In questa situazione di estrema difficoltà per il Paese cui purtroppo fa riscontro un’estrema debolezza della politica, non a caso commissariata seppure ad altissimo livello, l’unica certezza democratica è rappresentata da Sergio Mattarella e dalla sua saggia capacità di “garantire il rispetto della Costituzione e rappresentare l’unità nazionale”. Tutto consiglierebbe che egli venisse al momento opportuno riconfermato in attesa di tempi migliori.
Lui ha espresso la ferma volontà di farsi da parte e non mi sembra il tipo da pretattica o da sceneggiata: c’è da credergli. Tuttavia si potrebbe anche tentare di dissuaderlo da questo pur sano proposito in nome del bene dell’Italia che ha ancora bisogno della sua guida. Anche perché, diciamola tutta, tremo all’idea che l’attuale parlamento abbia il compito di nominare il successore per i prossimi sette anni. Tutta l’attuale legislatura è stata condizionata dalla mancanza di una vera e propria maggioranza politica e infatti ci sono volute l’abilità e la correttezza mattarelliane per garantire un minimo di continuità democratica a livello politico-parlamentare. Quindi quale maggioranza sarà in grado di nominare il successore di Mattarella, ammesso e non concesso che una simile fondamentale scelta debba avvenire a colpi di maggioranza e non sulla base di più larghe convergenze impossibili in un parlamento rissoso e dispettoso?
D’altra parte, politicamente parlando, esiste il rischio che demandare al futuro parlamento (quello che uscirà dalle elezioni del 2023) la nomina del successore di Mattarella potrebbe significare, stando alle profezie sondaggistiche, concedere al centro-destra la nomina del presidente come ciliegiona sulla torta di un lungo periodo di egemonia, socio-culturale prima che politica.
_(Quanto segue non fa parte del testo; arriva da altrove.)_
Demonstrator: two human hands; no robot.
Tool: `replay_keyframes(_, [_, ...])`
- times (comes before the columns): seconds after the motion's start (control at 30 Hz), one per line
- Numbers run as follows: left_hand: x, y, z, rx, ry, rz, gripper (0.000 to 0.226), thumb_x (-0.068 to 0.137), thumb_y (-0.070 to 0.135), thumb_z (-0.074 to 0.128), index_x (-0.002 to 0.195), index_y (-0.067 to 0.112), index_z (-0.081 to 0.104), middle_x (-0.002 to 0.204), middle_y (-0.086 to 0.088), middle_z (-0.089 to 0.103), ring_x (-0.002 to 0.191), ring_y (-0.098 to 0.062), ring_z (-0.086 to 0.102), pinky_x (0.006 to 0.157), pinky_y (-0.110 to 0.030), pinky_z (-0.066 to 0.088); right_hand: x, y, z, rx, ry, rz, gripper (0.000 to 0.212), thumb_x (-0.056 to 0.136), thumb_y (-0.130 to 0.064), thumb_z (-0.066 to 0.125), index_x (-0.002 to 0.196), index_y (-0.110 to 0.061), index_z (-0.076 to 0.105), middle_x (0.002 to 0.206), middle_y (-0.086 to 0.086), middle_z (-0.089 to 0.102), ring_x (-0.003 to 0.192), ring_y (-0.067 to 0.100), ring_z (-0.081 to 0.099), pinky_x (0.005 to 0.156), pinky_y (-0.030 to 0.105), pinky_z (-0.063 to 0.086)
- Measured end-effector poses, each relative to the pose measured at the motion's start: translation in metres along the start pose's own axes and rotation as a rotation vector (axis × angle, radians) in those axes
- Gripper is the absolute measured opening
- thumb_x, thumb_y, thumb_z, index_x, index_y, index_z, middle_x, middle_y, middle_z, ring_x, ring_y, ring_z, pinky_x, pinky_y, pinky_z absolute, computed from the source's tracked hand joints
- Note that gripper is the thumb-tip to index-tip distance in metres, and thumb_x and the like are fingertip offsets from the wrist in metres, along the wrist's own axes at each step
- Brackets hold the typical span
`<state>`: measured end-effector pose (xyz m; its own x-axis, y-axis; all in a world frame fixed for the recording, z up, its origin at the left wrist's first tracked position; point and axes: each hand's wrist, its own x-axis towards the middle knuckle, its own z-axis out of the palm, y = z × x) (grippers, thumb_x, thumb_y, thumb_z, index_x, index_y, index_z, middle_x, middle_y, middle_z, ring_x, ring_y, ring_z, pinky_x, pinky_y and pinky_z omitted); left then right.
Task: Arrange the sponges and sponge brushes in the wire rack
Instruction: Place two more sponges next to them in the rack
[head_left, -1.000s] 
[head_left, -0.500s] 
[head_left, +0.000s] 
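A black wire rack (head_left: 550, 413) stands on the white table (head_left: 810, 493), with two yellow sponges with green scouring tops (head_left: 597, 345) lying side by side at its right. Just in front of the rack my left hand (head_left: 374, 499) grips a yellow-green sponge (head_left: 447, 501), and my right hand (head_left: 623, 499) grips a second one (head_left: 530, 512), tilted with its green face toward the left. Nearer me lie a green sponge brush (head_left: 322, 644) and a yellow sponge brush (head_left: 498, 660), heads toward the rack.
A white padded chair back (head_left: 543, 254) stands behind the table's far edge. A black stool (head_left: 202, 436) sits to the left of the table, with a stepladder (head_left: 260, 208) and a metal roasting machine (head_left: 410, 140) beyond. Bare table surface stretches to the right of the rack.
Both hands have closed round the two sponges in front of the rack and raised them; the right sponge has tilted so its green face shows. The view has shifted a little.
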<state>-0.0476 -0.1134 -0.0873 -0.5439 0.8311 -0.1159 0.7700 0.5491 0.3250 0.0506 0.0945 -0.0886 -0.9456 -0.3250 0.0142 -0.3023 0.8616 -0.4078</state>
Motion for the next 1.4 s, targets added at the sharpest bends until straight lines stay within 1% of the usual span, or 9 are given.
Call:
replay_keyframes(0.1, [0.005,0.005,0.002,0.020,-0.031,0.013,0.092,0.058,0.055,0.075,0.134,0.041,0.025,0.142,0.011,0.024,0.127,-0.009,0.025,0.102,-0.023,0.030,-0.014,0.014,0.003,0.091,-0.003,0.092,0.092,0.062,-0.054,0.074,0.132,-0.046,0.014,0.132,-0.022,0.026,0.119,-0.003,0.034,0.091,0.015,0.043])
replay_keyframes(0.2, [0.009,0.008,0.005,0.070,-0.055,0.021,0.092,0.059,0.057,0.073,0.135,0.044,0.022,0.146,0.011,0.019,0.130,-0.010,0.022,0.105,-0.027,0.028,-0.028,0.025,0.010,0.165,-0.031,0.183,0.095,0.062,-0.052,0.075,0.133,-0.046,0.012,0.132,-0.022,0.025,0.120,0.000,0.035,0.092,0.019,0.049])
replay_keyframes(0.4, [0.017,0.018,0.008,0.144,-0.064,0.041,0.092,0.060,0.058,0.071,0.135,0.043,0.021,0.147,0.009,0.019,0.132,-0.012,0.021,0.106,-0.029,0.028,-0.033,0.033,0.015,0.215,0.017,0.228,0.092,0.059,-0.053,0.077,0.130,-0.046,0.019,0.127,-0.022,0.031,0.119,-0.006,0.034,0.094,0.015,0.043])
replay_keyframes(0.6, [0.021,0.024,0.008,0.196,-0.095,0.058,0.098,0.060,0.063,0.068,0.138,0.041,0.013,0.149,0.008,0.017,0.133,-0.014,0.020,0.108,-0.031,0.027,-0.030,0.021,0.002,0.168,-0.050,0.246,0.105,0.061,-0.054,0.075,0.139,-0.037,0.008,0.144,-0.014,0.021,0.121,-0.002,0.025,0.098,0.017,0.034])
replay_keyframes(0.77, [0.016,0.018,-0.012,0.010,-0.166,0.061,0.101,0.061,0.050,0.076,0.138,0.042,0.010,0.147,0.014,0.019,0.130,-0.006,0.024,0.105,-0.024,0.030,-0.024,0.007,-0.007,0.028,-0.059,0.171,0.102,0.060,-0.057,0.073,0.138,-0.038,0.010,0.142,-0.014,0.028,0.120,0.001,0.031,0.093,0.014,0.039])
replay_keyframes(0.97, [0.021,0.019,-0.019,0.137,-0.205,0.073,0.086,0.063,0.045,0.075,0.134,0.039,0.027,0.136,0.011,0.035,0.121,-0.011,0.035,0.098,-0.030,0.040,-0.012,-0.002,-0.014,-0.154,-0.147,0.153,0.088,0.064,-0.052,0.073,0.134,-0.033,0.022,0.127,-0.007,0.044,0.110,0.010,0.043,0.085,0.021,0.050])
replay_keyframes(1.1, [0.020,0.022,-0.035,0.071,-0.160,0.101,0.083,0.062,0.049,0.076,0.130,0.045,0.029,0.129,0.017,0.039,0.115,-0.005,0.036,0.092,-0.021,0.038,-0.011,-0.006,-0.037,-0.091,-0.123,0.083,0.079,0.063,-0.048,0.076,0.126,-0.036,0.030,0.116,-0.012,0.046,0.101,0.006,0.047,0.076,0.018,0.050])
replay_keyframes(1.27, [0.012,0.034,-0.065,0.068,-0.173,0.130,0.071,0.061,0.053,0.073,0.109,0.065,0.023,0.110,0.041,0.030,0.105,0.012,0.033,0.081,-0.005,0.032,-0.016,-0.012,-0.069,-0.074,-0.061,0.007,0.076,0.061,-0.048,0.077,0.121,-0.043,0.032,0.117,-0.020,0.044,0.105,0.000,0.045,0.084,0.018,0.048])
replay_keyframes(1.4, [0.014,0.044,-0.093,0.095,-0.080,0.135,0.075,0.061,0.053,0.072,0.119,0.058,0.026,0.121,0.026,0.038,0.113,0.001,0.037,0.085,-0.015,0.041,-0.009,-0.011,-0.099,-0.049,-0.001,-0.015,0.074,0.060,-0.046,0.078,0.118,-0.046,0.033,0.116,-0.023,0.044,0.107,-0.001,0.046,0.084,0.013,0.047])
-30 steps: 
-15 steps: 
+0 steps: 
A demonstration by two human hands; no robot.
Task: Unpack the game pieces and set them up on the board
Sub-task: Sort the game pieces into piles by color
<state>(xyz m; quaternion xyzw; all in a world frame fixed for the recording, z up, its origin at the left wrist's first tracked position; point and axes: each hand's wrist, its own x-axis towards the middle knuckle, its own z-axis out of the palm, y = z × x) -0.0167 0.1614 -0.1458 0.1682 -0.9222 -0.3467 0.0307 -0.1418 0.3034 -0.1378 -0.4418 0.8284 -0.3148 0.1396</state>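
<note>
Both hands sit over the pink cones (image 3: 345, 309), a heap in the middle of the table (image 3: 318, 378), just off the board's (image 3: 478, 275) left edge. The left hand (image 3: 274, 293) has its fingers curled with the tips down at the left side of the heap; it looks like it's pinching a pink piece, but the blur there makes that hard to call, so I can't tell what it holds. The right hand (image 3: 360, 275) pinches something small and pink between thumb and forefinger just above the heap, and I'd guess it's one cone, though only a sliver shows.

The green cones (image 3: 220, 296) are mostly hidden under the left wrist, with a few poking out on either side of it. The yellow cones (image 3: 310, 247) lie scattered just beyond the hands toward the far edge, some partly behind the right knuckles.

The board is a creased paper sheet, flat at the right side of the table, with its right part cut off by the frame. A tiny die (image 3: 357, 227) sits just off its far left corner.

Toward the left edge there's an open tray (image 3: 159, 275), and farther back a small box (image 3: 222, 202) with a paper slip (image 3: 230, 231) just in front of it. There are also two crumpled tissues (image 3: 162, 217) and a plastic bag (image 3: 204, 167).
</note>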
Ma sarà poi vero che gli italiani nel 2023 voteranno alla viva il parroco, aiutati dall’inconcludenza del cappellano della “inconfigurabile” sinistra?
Un semestre bianco pieno di incognite per il breve e medio termine della politica italiana. I costituenti avevano una concezione lineare e non volevano e potevano prevedere simili complicazioni. Anche Riccardo Muti non ci ha pensato molto: ha consegnato la sua bacchetta a Mattarella, poi, per il futuro si vedrà. Non intendo forzare la bellezza di questo incontro fra un artista della musica e un artista della politica. Il grande direttore d’orchestra, al termine dell’esecuzione della sinfonia del nuovo mondo di Dvorak, ha ripreso una riflessione di Cassiodoro citata dal cardinale Ravasi: “Una delle più grandi punizioni per l’umanità è restare senza musica”. Personalmente ho fatto subito un parallelismo e ho pensato alla punizione per l’Italia di restare senza Mattarella.